• _Task to carry out_
Keep the pictures out while you transcribe the listing below exactly.
**** Data below ****
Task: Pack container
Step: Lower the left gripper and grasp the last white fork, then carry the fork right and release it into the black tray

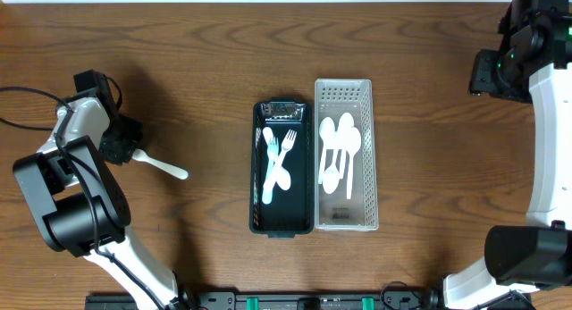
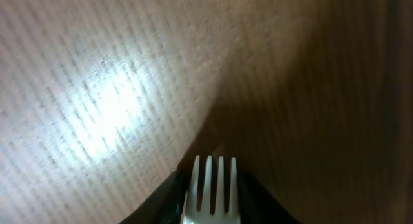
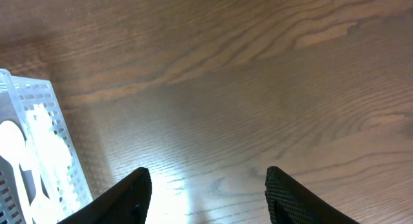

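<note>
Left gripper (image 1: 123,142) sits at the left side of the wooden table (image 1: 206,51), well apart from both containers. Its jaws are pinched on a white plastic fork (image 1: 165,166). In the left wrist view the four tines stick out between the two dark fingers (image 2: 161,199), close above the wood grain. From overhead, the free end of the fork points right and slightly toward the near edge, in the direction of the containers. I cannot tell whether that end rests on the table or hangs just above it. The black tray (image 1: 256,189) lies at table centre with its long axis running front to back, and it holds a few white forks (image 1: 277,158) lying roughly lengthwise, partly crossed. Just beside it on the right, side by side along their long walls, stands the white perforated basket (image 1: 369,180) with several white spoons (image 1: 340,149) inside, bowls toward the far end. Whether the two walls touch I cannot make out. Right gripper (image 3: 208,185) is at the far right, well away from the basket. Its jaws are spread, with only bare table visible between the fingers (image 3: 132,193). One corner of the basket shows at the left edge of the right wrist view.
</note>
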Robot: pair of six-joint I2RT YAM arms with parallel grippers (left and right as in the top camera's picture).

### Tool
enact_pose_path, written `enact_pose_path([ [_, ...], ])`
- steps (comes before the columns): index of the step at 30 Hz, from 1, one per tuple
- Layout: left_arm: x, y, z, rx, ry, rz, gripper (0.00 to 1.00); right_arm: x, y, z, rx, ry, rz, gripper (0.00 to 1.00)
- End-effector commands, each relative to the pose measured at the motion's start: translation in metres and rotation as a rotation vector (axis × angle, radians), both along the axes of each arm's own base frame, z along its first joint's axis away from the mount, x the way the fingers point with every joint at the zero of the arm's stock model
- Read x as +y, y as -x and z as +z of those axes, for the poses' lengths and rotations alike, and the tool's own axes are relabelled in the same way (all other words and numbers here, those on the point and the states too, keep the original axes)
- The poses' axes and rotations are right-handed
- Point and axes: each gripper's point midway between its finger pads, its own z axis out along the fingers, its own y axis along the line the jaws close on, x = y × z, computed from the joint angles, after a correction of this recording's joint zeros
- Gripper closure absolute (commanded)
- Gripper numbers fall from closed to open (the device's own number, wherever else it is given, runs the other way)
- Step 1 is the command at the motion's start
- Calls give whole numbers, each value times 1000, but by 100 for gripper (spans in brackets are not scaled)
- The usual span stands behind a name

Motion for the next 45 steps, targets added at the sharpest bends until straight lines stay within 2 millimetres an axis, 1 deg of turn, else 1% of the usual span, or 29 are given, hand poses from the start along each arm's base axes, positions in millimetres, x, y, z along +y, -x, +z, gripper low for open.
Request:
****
• _Answer section_
Task: Pack container
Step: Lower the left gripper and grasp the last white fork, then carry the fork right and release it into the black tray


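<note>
Left gripper (image 1: 123,142) sits at the left side of the wooden table (image 1: 206,51), well apart from both containers. Its jaws are pinched on a white plastic fork (image 1: 165,166). In the left wrist view the four tines stick out between the two dark fingers (image 2: 161,199), close above the wood grain. From overhead, the free end of the fork points right and slightly toward the near edge, in the direction of the containers. I cannot tell whether that end rests on the table or hangs just above it. The black tray (image 1: 256,189) lies at table centre with its long axis running front to back, and it holds a few white forks (image 1: 277,158) lying roughly lengthwise, partly crossed. Just beside it on the right, side by side along their long walls, stands the white perforated basket (image 1: 369,180) with several white spoons (image 1: 340,149) inside, bowls toward the far end. Whether the two walls touch I cannot make out. Right gripper (image 3: 208,185) is at the far right, well away from the basket. Its jaws are spread, with only bare table visible between the fingers (image 3: 132,193). One corner of the basket shows at the left edge of the right wrist view.
</note>
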Robot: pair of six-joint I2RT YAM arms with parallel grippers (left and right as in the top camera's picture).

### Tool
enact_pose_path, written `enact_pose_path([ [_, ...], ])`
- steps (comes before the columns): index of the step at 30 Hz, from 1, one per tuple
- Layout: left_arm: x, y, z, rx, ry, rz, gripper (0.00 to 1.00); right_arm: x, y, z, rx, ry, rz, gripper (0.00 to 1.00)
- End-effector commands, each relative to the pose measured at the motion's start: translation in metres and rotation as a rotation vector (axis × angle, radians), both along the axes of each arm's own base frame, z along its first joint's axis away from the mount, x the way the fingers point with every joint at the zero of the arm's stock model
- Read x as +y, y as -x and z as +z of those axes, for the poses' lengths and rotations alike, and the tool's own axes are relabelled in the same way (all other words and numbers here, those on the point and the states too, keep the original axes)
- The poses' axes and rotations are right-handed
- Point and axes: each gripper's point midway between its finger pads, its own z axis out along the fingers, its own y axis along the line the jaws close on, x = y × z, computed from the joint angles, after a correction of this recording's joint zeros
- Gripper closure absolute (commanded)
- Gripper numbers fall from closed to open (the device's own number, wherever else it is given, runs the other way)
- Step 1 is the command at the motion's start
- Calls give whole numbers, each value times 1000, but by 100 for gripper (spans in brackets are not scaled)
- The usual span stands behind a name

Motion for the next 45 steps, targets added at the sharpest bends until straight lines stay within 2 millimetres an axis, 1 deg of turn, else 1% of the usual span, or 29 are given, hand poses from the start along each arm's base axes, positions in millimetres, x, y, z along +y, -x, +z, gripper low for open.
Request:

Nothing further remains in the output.